What is CDN and how does it work?

What is CDN and how does it work?
Photo by Marc-Olivier Jodoin / Unsplash

CDN (Content Delivery Network) is a network of servers. Those servers are spread across different geographical locations.

CDN servers act as a middleman between the origin server, where your application is hosted, and the clients who send requests to your server.

Imagine clients are sending requests to your server hosted at my-app.com. In such a scenario, the CDN can handle all these requests directed towards the my-app.com origin.

The CDN is aware of which server hosts the content for the my-app.com domain. Whenever necessary, the CDN can retrieve data from this origin server, so communication goes two ways.

The CDN works invisibly, so neither the client nor the origin server needs to know it's there.

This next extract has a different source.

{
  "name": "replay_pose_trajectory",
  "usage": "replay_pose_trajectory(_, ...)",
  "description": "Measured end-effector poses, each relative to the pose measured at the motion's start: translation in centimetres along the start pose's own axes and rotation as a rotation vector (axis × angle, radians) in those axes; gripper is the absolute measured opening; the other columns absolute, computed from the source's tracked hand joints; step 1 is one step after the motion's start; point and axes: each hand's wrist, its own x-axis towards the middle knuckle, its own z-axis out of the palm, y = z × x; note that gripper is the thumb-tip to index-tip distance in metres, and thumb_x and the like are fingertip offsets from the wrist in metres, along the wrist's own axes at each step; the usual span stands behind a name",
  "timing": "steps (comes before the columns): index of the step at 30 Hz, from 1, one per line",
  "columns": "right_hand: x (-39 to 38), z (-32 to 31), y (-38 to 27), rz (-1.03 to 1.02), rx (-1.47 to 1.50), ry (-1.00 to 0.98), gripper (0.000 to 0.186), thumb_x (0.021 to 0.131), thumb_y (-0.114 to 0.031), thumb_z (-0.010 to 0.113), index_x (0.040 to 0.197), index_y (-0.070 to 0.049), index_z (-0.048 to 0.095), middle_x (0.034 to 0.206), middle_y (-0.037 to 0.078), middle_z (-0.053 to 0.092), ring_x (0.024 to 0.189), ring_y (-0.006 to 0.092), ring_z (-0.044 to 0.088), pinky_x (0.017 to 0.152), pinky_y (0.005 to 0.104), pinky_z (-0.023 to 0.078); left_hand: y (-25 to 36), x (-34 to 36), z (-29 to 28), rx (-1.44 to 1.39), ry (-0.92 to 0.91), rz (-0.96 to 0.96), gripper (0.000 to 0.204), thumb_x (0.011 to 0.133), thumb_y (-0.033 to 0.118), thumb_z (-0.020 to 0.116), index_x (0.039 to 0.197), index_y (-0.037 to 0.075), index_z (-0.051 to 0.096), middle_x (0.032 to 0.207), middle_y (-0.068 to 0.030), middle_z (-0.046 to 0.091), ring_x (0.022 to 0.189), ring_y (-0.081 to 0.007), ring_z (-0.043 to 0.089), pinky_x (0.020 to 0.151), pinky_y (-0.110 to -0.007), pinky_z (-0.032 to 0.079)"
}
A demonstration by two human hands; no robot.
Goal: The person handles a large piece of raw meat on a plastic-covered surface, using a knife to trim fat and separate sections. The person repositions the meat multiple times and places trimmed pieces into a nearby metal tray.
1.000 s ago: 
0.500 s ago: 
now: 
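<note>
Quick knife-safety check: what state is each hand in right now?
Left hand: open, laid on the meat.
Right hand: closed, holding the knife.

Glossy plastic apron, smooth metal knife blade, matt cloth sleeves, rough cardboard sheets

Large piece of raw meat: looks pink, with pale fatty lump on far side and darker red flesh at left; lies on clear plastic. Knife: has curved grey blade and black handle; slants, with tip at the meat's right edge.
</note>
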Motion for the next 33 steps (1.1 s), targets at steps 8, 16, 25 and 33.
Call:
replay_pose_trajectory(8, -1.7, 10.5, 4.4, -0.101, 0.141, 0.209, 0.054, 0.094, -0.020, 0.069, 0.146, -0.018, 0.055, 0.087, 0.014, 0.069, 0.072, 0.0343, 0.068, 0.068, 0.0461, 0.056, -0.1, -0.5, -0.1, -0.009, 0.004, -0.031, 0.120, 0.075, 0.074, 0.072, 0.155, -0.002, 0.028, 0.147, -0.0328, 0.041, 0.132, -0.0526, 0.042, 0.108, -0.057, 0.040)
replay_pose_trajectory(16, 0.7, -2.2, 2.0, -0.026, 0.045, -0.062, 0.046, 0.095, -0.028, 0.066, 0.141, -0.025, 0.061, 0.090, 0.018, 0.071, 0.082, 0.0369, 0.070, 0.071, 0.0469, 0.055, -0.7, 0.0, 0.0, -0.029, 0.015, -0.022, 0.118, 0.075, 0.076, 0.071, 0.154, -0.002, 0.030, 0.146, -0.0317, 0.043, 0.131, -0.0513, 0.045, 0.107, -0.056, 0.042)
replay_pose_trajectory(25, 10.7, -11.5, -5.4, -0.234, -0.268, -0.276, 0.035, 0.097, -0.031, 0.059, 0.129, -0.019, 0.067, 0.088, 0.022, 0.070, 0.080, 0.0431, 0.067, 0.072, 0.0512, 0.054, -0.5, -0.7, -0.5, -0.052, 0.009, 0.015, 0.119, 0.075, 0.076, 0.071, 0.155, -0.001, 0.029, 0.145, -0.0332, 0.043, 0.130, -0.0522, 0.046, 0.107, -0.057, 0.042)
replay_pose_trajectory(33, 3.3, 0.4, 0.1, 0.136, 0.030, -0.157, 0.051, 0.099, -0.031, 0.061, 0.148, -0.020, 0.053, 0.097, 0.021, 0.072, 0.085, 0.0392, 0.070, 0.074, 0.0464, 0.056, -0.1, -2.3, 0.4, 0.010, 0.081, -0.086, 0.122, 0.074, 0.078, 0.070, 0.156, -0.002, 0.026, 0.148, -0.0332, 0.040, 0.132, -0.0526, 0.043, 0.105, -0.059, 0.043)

This means that when a client opens a URL my-app.com/*, they don't need to worry about what type of server is making that request. Similarly, the origin server handles all valid requests without concern for who made them.

The geographically scattered servers within a CDN are known as Edge servers and they look like this:

Each request sent to a CDN is handled by the Edge server nearest to the requesting client's location.

Because the Edge server is physically closer to the client, responses served directly from it can be quicker. This is because shorter physical distances result in lower latency and faster response times. Network latency is how long it takes for a data packet to travel from one spot to another.

Without a CDN, the process appears as follows:

CDN caching

CDN can be configured to also handle caching.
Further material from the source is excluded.